Wednesday 24 August 2022

Pictorial 214

 Most of the potentially good artists today, it seemed to me, were employing themselves in de-coding a  writer's ideas...illustrations that if taken out of context were without meaning, reason or even, and this is by far the least of all, personal intensity... It was my intention to create pictures that either told their own story, or needed no such backgrounds at all. (BWS, 'A Fine Madness', Gorblimey Press Catalogue 1977)


BWS The Ram and the Peacock (images of time and space)

The gorilla in the room is why should so many follow modernity if it has no hierarchy? The answer has to be that it is ultra-convincing to the ego (of acolytes), and words are also convincing used as the handmaiden of 'facts' (for example, McCormick PH4

However, those like McCormick appear to support blandness musically for the reason it fits social conformity; in past decades rock had conviction, which is a force for rebellion.

If you saw the video for 'Fortunate Son', whoever filmed the images chose almost Apple Pie clichés of Americana (with Indians), for a song that's ostensibly rebelling against the draft. Then again, Don McLean's American Pie is exactly that! Rebellion can from some aspect be orthodoxy.

This invites the observation that Washington is run by Martians masquerading as human (as in Carpenter's They Live!) More fundamentally, though, scientific orthodoxy is dessicated, dissected into a form of living death.

The images on 'Fortunate Son' are of expressive movement, so that is another sort of orthodoxy that is fairly tribal (bikers etc.) That sort of orthodoxy carries spirit (zest) and the stars and stripes.

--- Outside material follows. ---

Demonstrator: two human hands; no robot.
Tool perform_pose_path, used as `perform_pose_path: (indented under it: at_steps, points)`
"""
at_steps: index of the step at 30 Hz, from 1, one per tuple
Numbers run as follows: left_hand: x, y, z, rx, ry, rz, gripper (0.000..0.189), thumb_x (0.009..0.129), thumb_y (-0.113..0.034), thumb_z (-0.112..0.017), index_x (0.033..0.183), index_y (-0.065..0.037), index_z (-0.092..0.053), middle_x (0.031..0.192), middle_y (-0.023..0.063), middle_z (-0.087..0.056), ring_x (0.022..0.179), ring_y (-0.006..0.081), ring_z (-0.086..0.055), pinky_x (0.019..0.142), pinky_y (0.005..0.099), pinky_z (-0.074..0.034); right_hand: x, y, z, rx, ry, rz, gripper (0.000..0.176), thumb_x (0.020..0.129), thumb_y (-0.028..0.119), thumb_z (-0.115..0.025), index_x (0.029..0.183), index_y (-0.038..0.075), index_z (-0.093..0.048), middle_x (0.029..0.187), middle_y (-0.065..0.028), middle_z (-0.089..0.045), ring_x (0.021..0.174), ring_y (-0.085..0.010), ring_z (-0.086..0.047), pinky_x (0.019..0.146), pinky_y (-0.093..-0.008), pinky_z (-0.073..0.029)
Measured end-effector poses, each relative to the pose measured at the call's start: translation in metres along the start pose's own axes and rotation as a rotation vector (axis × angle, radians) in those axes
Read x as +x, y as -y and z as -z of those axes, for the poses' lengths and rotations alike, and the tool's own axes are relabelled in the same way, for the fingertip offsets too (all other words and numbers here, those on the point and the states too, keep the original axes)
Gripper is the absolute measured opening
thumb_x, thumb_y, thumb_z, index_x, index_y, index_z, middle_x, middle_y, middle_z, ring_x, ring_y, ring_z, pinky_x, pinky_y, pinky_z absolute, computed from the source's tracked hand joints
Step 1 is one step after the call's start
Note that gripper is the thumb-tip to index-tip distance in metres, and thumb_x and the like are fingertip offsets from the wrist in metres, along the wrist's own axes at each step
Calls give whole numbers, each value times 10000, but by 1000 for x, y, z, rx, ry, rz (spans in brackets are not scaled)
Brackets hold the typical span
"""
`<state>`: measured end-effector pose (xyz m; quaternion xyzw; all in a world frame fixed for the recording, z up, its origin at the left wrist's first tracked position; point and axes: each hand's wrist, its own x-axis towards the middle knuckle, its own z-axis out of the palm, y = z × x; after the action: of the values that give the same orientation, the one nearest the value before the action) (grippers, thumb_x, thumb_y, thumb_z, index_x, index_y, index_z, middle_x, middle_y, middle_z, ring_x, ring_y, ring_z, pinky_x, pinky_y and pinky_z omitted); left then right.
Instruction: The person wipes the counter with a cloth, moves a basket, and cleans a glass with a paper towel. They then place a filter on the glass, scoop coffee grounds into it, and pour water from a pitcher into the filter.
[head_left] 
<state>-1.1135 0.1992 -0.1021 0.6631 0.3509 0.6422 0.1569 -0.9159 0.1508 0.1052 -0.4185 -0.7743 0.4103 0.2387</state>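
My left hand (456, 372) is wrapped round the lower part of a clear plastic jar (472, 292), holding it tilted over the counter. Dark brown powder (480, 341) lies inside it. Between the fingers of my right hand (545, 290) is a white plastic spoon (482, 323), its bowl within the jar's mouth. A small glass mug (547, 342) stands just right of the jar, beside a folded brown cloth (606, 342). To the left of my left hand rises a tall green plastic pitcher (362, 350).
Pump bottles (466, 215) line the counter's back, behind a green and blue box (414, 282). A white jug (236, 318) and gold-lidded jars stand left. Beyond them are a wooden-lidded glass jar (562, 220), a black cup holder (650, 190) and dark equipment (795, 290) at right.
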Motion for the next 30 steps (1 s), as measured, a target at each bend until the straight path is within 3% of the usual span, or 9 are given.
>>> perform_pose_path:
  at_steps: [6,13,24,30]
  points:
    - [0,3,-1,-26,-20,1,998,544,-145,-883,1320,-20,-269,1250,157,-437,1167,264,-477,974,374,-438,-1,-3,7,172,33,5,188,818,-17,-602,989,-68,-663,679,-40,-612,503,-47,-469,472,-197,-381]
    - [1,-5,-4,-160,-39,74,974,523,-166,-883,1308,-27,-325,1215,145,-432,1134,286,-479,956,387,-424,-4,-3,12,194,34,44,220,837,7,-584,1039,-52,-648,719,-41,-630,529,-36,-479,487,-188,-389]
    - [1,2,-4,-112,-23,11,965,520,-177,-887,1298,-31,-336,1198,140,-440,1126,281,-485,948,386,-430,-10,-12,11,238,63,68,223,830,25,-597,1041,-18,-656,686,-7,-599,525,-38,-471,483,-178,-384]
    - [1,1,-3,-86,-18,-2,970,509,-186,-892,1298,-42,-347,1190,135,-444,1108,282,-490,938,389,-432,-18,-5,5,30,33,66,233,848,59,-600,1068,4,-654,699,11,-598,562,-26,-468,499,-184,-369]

So, orthodoxy in terms of movement is pretty wild (rock), rebelling against scientific orthodoxy, or dessicated death. This obviously creates a heap of confusion. For a start, movement - expression of the body animated by the psyche - carries into a sense of hierarchy, whether it's a biker crew or a neighbourhood or small-town or cowshwd or Indian lodge. 

Spirit is something that is given to those that move - it doesn't need to be thought-out. Caravanserai. Spirit is the orthodoxy that opposes the orthodoxy of DNA that is the result of dessicated dissection or living death (meaningless, random.)

BWS's Monsters approaches the theme of genetic mutations as warped Nazi engineering. From what I've seen of the pictures, there is a wordless intensity that relates to a narrative flow of psychic force - quasi-mystical interactions between family members 

BWS has then achieved what he set-out in the quote, to produce a self-evident piece of standalone art. The pictures carry a narrative that is more than verbal (personally, I think this applies to other classics like Adams' Avengers and X-Men, both with Roy Thomas.)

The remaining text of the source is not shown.